Justice Antonin Scalia was known for his well-written Supreme Court opinions and his obscure word choices. On the anniversay of his passing last year, here’s a look at some Scaliaisms that remain with us today.
The ever-quotable Justice gave a lengthy interview to New York magazine in 2013, where he stumped writer Jennifer Senior with the word “ukase” in the following exchange about the power of the Supreme Court to strike down the Defense of Marriage Act.
Scalia said such a decision was “not at the ukase of a Supreme Court.” When Senior’s response was simply, “What?” the Justice spelled out the word and defined it like a Spelling Bee judge. “U-K-A-S-E. Yeah. I think that’s how you say it. It’s a mandate. A decree,” Scalia said.
And the Justice was correct. The Merriam-Webster definition of ukase is “a proclamation by a Russian emperor or government having the force of law.”
In past years, Scalia had befuddled some observers and delighted Scrabble fans and word geeks with two other word choices. In his DOMA dissent, Scalia categorized the majority opinion, which struck down DOMA, as “legalistic argle-bargle.”
Ben Zimmer, who writes about words and language for The Wall Street Journal and produces Visual Thesaurus and Vocabulary.com, carefully explained the origins of “argle-bargle” on the Visual Thesaurus blog in June as a description of "a verbal dispute" or "a wrangling argument." Zimmer also acknowledged he wasn’t that familiar with the word choice that Scalia used.
Another term used by Scalia has a bigger following on the Internet but is still not used in popular conversation: panopticon. In his dissent in Maryland v. King, a case about taking DNA samples from arrest suspects, Scalia warned of the dangers of a “genetic panopticon.” Scalia was alluding to a plan from 1791 from Jeremy Bentham to build a prison called the panopticon that would allow guards to see prisoners at all times, while the prisoners could never see their guards.

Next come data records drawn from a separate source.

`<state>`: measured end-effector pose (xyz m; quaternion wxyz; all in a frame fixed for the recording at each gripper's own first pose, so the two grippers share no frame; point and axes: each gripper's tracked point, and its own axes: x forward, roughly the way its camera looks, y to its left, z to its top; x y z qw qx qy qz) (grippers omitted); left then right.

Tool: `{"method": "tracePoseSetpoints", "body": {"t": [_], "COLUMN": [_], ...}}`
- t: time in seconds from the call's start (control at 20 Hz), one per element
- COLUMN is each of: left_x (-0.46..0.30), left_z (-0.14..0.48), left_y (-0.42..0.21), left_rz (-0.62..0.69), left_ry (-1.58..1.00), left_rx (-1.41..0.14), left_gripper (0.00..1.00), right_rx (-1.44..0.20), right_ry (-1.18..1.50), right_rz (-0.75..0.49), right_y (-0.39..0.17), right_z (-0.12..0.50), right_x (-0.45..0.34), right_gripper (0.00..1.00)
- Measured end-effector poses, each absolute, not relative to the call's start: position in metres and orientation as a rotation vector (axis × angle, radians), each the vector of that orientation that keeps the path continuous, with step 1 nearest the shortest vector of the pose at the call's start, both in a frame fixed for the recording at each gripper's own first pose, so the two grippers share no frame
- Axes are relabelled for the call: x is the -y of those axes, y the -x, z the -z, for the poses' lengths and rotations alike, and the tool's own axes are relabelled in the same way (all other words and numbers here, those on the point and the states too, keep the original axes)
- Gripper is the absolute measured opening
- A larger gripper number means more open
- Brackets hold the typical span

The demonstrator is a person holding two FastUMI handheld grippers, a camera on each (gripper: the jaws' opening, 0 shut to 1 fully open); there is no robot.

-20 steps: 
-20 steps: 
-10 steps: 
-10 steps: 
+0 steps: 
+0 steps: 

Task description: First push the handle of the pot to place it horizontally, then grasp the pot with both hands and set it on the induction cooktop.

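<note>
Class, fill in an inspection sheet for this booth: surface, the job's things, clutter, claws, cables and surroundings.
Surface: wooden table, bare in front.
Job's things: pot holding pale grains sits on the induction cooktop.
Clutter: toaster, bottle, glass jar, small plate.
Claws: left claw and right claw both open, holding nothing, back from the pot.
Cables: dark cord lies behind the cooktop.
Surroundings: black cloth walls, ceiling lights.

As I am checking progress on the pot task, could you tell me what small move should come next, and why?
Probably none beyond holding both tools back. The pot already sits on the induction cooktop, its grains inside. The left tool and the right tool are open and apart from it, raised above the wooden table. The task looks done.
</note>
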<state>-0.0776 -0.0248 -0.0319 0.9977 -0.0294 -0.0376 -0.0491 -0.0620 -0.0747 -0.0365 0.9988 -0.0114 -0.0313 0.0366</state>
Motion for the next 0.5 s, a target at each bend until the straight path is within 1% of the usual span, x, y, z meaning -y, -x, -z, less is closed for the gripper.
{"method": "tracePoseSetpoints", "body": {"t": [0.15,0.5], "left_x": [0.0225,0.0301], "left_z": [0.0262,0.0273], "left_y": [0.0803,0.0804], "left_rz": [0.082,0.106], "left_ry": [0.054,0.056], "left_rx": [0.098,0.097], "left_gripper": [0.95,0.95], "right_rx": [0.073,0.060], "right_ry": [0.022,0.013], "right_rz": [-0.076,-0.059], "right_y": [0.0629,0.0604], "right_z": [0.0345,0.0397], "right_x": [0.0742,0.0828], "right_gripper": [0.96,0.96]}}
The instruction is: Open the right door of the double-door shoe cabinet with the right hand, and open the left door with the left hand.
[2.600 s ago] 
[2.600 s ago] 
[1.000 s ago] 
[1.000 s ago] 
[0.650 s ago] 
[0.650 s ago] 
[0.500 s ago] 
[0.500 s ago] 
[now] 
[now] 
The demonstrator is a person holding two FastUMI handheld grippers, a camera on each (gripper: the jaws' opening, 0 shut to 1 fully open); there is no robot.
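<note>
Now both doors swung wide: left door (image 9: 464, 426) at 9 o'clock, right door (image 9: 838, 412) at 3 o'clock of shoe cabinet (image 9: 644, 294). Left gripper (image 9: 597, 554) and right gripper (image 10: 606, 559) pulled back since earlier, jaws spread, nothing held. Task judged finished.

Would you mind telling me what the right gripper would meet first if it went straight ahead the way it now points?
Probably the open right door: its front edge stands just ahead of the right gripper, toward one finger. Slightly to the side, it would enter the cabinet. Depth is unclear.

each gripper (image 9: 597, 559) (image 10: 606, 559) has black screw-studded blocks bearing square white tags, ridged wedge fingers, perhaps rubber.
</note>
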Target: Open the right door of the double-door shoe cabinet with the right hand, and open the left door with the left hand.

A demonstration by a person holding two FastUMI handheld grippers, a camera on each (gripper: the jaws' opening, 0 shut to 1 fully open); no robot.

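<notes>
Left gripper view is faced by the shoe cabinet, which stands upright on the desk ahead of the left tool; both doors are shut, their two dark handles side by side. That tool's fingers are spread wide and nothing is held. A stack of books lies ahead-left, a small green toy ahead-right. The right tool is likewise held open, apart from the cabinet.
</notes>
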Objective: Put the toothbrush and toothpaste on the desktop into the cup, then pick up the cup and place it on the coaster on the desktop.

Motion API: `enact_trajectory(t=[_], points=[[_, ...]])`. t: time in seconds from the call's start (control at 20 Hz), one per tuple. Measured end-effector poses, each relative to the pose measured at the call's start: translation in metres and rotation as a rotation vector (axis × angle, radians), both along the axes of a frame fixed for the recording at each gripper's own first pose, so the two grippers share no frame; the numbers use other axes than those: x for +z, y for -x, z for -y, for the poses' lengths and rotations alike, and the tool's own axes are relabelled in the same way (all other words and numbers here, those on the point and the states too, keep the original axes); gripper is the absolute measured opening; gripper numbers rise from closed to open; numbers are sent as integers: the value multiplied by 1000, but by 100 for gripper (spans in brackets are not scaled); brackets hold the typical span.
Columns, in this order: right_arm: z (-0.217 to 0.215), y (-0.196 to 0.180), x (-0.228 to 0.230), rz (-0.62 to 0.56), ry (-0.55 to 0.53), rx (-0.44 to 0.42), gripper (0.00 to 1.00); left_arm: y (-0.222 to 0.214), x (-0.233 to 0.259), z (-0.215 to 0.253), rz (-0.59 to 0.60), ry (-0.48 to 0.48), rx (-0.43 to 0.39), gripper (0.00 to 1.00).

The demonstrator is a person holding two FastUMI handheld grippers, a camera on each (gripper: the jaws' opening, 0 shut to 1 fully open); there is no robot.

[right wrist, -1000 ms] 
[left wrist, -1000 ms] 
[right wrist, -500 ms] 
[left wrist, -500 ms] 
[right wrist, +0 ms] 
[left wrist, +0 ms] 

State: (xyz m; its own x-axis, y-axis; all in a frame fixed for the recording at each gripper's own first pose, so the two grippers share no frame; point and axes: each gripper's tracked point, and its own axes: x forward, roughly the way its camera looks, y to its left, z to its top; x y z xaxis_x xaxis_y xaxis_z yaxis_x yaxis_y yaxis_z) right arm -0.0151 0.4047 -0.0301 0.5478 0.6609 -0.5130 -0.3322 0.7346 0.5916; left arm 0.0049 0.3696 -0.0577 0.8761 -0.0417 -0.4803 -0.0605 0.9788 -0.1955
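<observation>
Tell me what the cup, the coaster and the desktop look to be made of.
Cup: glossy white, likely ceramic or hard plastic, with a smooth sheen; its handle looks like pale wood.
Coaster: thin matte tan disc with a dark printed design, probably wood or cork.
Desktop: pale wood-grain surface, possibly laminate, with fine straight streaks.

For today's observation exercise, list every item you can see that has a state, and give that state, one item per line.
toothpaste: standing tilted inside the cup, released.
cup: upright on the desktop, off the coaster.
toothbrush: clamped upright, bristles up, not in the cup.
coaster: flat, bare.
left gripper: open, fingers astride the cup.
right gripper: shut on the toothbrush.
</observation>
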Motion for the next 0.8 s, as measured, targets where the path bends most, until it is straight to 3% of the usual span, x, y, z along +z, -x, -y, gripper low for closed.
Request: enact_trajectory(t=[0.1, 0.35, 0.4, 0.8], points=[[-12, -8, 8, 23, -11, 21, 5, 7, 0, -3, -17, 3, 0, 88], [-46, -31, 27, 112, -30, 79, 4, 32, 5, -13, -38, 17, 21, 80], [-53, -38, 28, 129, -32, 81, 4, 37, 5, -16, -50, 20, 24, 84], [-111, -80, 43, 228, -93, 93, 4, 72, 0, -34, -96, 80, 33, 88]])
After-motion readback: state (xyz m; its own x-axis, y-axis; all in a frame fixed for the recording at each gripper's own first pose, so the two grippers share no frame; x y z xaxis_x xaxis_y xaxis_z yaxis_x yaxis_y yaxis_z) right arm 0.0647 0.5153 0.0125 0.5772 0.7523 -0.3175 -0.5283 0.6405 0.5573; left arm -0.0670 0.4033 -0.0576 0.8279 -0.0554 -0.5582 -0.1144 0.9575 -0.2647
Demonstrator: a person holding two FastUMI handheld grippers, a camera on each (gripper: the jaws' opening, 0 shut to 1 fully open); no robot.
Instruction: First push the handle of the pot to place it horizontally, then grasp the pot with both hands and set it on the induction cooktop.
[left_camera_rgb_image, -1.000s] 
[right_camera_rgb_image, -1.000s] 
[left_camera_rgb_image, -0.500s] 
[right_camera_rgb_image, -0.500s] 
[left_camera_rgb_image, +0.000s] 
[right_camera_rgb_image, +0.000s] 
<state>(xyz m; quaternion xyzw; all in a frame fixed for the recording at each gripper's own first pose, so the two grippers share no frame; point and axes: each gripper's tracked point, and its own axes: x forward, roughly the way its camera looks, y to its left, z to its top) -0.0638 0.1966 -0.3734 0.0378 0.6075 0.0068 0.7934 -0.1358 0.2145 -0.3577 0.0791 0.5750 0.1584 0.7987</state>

That’s not the first time Scalia had talked about the use of historic architecture. Back in 2000 in Dickerson v. U.S., Scalia lamented about a ruling that “converts Miranda from a milestone of judicial overreaching into the very Cheops’ Pyramid (or perhaps the Sphinx would be a better analogue) of judicial arrogance.”
In one of his early dissents, Johnson v. Transportation Agency in 1987, Scalia quoted Shakespeare, using an exchange from Henry IV to speak about “spirits from the vasty deep.” And there was the historic battle in 2009 involving Scalia and a presenting lawyer over the use of the word “choate” in a case argument.
Randolph Barnhouse was arguing about a “choate” interest in property. “There is no such adjective,” Scalia said. “I know we have used it, but there is no such adjective as 'choate.' There is 'inchoate,' but the opposite of inchoate is not choate."
In a 2010 New York Times story, Zimmer explained it wasn’t the first time that Scalia took an attorney for using choate in his courtroom. In 1992, another attorney took a Scalia upbraiding during oral arguments for using the word.
But Scalia wasn't always been on the positive side of a word-choice critique. No less an authority than William Safire investigated Scalia’s claims about the usage of the word “modify,” which was at the center of majority decision Scalia wrote in MCI v. AT&T in 1994.
Safire examined the arguments in the court of grammatical opinion in a column called "Scalia v. Merriam-Webster.” In his opinion, Scalia said that MCI had misused the word “modify” and he pointed to the Merriam-Webster definition as supporting his case.
Safire contacted the dictionary’s editor in chief, who said Scalia didn’t exactly interpret the definition correctly. "I regret having to say that Judge Scalia is in error on this matter, but at least he has the satisfaction of knowing that his error is not reversible by a higher court," said Frederick C. Mish.